Stephany conta que precisou "passar veneno" para entender o caminho errado que estava seguindo. Agora, quer seguir os mesmos passos de mãe e ter uma graduação. Fora da Fundação Casa, ela quer estudar biologia marinha.
"Sempre gostei de estudar. Agora quero recuperar esse tempo perdido e poder ter um novo rumo na minha vida. Essa oportunidade de escolher quem pode ser o novo prefeito da cidade pode refletir sim nos meus planos após minha saída", afirma.
O defensor público Daniel Palotti Secco, também coordenador auxiliar do Núcleo Especializado de Infância e Juventude da Defensoria Pública de São Paulo, avalia que a garantia do direito ao voto dos adolescentes e jovens cumprindo medida socioeducativa de internação é "importantíssima".
"A participação [dos jovens da Fundação] nas eleições é positiva por contribuir para que eles reconheçam e exerçam sua cidadania. Este também um dos objetivos das medidas socioeducativas: promover a integração social e a cidadania", afirma.
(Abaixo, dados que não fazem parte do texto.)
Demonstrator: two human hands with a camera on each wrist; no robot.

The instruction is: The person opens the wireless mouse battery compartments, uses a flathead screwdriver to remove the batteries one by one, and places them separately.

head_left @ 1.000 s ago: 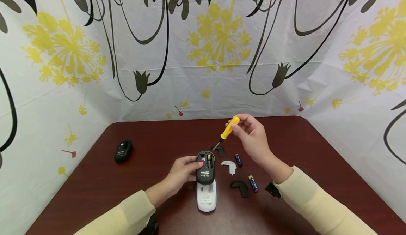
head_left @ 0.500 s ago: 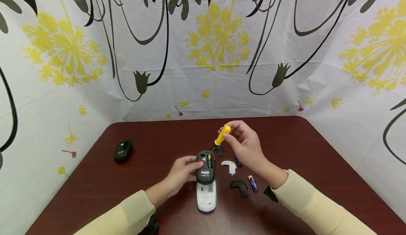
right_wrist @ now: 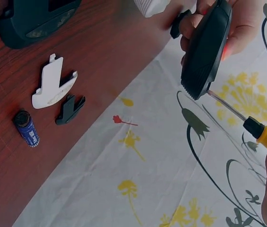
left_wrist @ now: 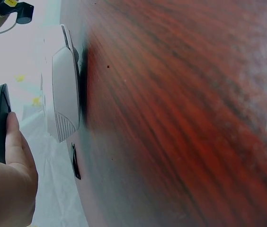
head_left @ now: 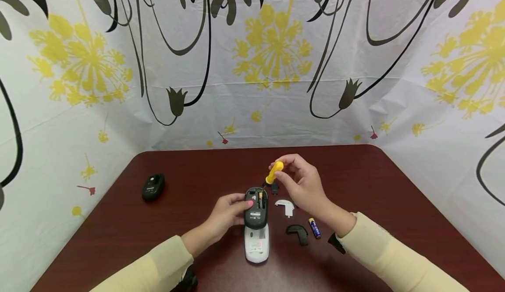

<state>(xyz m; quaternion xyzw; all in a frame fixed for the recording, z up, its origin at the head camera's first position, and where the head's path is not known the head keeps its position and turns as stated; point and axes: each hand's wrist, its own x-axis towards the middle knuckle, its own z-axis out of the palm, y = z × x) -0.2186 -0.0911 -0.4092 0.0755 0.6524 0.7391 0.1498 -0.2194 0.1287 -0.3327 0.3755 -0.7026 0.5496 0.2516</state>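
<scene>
In the head view my left hand (head_left: 224,215) holds a black computer mouse (head_left: 255,217) underside up, thumb across its base. Its battery bay is uncovered, with a battery (head_left: 260,199) inside. My right hand (head_left: 303,182) pinches a yellow-handled screwdriver (head_left: 275,172) tilted down to the mouse's far end. The right wrist view shows the screwdriver shaft (right_wrist: 228,104) meeting the end of the black mouse (right_wrist: 208,49). Just nearer on the table lies a white mouse (head_left: 257,244), underside up; the left wrist view shows its side.
Right of the mice lie a white cover (head_left: 286,207), a black cover (head_left: 298,233), a small dark cover (head_left: 274,188) and a blue battery (head_left: 314,228). Another battery (right_wrist: 27,128) shows in the right wrist view. A second black mouse (head_left: 153,187) sits far left. Patterned cloth (head_left: 252,108) hangs behind the table.
My right hand has come down and left, bringing the screwdriver's tip to the black mouse's far end. It now hides one loose battery in the head view. My left hand stays in place.
</scene>
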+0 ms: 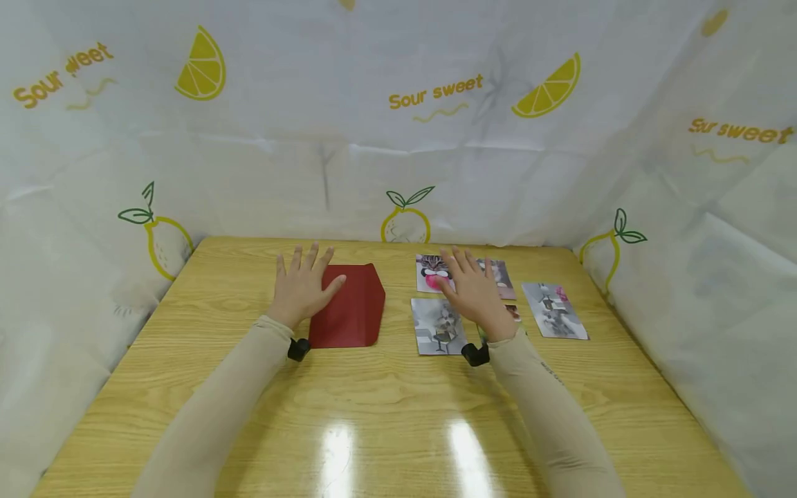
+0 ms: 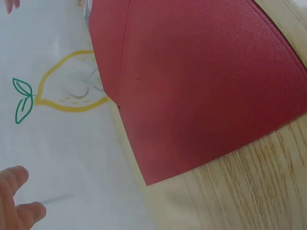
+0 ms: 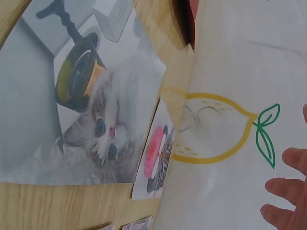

Além de garantir que nosso processo eleitoral seja mais democrático e inclusivo, e portanto melhor, isso contribui positivamente com a integração social destes jovens. Em suma, isso é importante para a sociedade, para a democracia e para estes jovens."
Medida socioeducativa
Dados obtidos pelo UOL junto à Fundação Casa mostram que, até setembro, dos 4.694 adolescentes cumprindo medida socioeducativa no estado, 49,34% estavam internados por tráfico de drogas. Roubo qualificado aparecia com 34,63%. Já outros atos infracionais como homicídios, estupro e latrocínio somavam, juntos, 16,05%.
Prevista no Estatuto da Criança e do Adolescente, a aplicação de medida de internação cabe em três casos: mediante violência grave, ameaça ou no caso de descumprimento de uma medida socioeducativa anterior.
Para a OIT (Organização Internacional do Trabalho), o tráfico de drogas é uma das piores formas de trabalho infantil e, portanto, os países são obrigados a proteger crianças e adolescentes explorados na função. Mas, segundo o Palotti Secco, o Brasil faz um papel inverso, deixando de resgatar e proteger adolescentes.
"Os dados mostram que a Justiça não tem seguido com rigor o Estatuto da Criança e do Adolescente. É claro que eles são responsabilizados, não da mesma forma que um adulto, mas eles sofrem pelos atos que cometem já na privação de liberdade", diz.
O levantamento aponta ainda que jovens negros são maioria entre os internados —69,38%. Em relação à faixa etária, mais de 3.500 internos têm entre 15 e 17 anos.